Lachen als Brücke
Valentinsgottesdienst über Humor in der Ehe und im Leben
Mit einem fröhlich-bunten Gottesdienst haben wir in diesem Jahr den Valentinstag in Verbindung mit dem Faschingssonntag gefeiert. Schon beim Betreten der Kirche war spürbar: Dieser Gottesdienst ist anders. Passend zur Faschingszeit war der Kirchenraum farbenfroh geschmückt. Zwischen bunten Wimpeln und Girlanden leuchteten zudem kleine, vom Stadtpfarrer P. Steffen Brühl gestaltete Valentinslichter und setzten warme Akzente.
Im Gottesdienst, der inhaltlich von Dr. Kristina Roth und P. Steffen Brühl vorbereitet wurde, stand der Gedanke im Mittelpunkt, dass neben Liebe, Treue und Verantwortung der Humor eine tragende Kraft in Beziehungen sein kann.
„Weißt du noch, als wir damals …?“ – Wie oft endet dieser Satz in herzlichem Lachen. Paare, die gemeinsam über kleine Missgeschicke, über Eigenheiten oder über die Tücken des Alltags lachen können, besitzen einen kostbaren Schatz. Humor wirkt wie ein Friedensstifter.
Wo Reibung entsteht – über liegengebliebene Socken oder verlegte Schlüssel – kann ein liebevoller Scherz die aufziehende Gewitterwolke vertreiben. Wer über sich selbst lachen kann, nimmt sich nicht zu wichtig. Und genau darin liegt eine große Stärke für jede Partnerschaft.

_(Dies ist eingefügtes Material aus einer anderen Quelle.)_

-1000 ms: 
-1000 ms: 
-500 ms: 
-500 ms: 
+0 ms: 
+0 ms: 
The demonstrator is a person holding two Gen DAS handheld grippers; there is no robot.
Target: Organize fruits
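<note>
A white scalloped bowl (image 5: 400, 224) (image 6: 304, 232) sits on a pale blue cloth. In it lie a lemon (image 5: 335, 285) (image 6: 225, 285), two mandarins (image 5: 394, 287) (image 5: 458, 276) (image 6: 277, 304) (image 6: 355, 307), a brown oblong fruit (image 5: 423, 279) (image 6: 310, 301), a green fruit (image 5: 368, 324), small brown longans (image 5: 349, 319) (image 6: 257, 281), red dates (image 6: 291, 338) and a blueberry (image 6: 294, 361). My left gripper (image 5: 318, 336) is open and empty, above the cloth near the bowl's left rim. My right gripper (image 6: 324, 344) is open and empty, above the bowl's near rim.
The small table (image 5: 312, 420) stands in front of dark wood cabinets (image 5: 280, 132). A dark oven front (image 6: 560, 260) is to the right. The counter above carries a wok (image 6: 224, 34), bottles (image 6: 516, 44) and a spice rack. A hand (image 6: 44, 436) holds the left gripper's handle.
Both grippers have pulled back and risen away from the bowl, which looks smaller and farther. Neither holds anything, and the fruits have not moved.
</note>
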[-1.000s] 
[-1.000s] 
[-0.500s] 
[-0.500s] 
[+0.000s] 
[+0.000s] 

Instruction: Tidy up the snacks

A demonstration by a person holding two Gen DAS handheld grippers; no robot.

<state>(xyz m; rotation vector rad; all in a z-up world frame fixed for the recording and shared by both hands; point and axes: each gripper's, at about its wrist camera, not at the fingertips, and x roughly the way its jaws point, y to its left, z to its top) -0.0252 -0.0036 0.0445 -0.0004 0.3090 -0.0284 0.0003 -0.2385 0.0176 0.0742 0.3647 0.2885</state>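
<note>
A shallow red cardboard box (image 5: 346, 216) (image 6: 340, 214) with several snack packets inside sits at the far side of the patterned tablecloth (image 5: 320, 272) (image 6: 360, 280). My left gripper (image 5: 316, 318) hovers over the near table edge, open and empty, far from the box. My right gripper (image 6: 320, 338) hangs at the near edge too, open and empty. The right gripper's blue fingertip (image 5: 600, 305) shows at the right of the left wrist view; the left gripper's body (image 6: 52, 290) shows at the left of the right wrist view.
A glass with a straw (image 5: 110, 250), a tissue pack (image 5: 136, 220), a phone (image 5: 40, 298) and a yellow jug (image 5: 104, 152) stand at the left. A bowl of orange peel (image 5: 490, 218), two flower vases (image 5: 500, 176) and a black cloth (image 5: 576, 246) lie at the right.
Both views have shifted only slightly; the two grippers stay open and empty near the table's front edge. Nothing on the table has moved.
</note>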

Ein besonderer Gedanke der Predigt lautete: Lachen ist eine Sprache Gottes. In einer Welt, in der Freude und Leid, Dank und Bitte nebeneinanderstehen, verbindet das gemeinsame Lachen. Es sagt: Ich sehe dich – ganz. Mit deinen Stärken und deinen Macken. Lachen ist ein kleines „Ja“ zum anderen, trotz aller Unvollkommenheit. So wurde deutlich: Gott hat uns als lachende Wesen geschaffen. Er selbst begegnet uns mit Geduld, mit Humor – und bisweilen vermutlich auch mit einem liebevollen Lächeln.
Musikalisch wurde der Gottesdienst mit passenden Liedern von Monika Trinkl-Peters am Piano gestaltet und umrahmte auch die Segnung am Ende.
Dazu waren alle Paare – ebenso wie Einzelpersonen – eingeladen. Ein berührender Moment, in dem jede und jeder Gottes Zuspruch ganz individuell erfahren durfte.
Als Erinnerung erhielten die Gottesdienstbesucher ein kleines Tütchen Lachgummis – ein süßes Symbol für die Kraft des Lachens – in Verbindung mit dem Spruch von Pippi Langstrumpf: „Warte nicht darauf, dass die Menschen dich anlächeln – Zeige ihnen, wie es geht!“ und so manche/mancher Gottesdienstbesucher/-in ging an diesem Abend mit einem Lächeln im Gesicht aus dem Gottesdienst.